One day he comes to her, and says:

‘Thou liggey my hraa, here is some wool for thee to spin, and if it is not done a month from this day, I’ll throw thee out on the side of the road. Thou and thy Traa dy liooar have left me nearly bare.’

Well, she was too lazy to spin, but she would be pretending to be working hard when the husband was in the house. She used to put the wheel out on the floor every night before the husband came in from work, to let on to him that she had been spinning.

The husband was asking her was the thread getting near spun, for he said he was seeing the wheel so often on the floor that he wanted to know if she had enough to take to the weaver.

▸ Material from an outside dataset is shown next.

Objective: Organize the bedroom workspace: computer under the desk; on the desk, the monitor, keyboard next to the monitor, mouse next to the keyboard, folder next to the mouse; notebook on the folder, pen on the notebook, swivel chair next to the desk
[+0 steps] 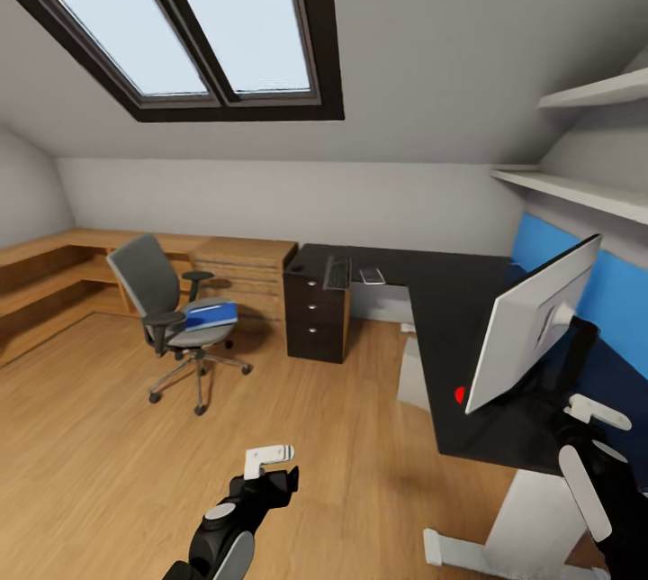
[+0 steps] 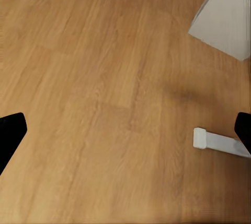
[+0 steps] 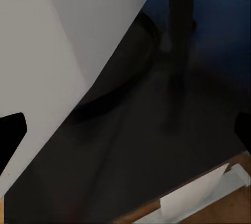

When it came to the last week but one, she had only one ball spun, and that one was knotted and as coarse as gorse. When her husband says to her:

‘I’m seeing the wheel middling often on the floor when I come home at night; maybe there’s enough thread spun at thee now for me to take to the weaver next week?’

‘I don’t know, at all,’ says the wife. ‘Maybe there is; let us count the balls.’

Then the play began! Up she went on the lout, and flung the ball through the hole, down to him.

‘Keep count thyself, and fling the balls back again to me,’ says she to the man. And as fast as he flung the ball up to her, so fast she flung it down to him again. When he had counted the ball, maybe, two score times, she says to him:

‘That’s all that’s in.’

‘Aw, ’deed, you’ve spun well, woman, for all,’ says he; ‘there’s plenty done at thee for the weaver.’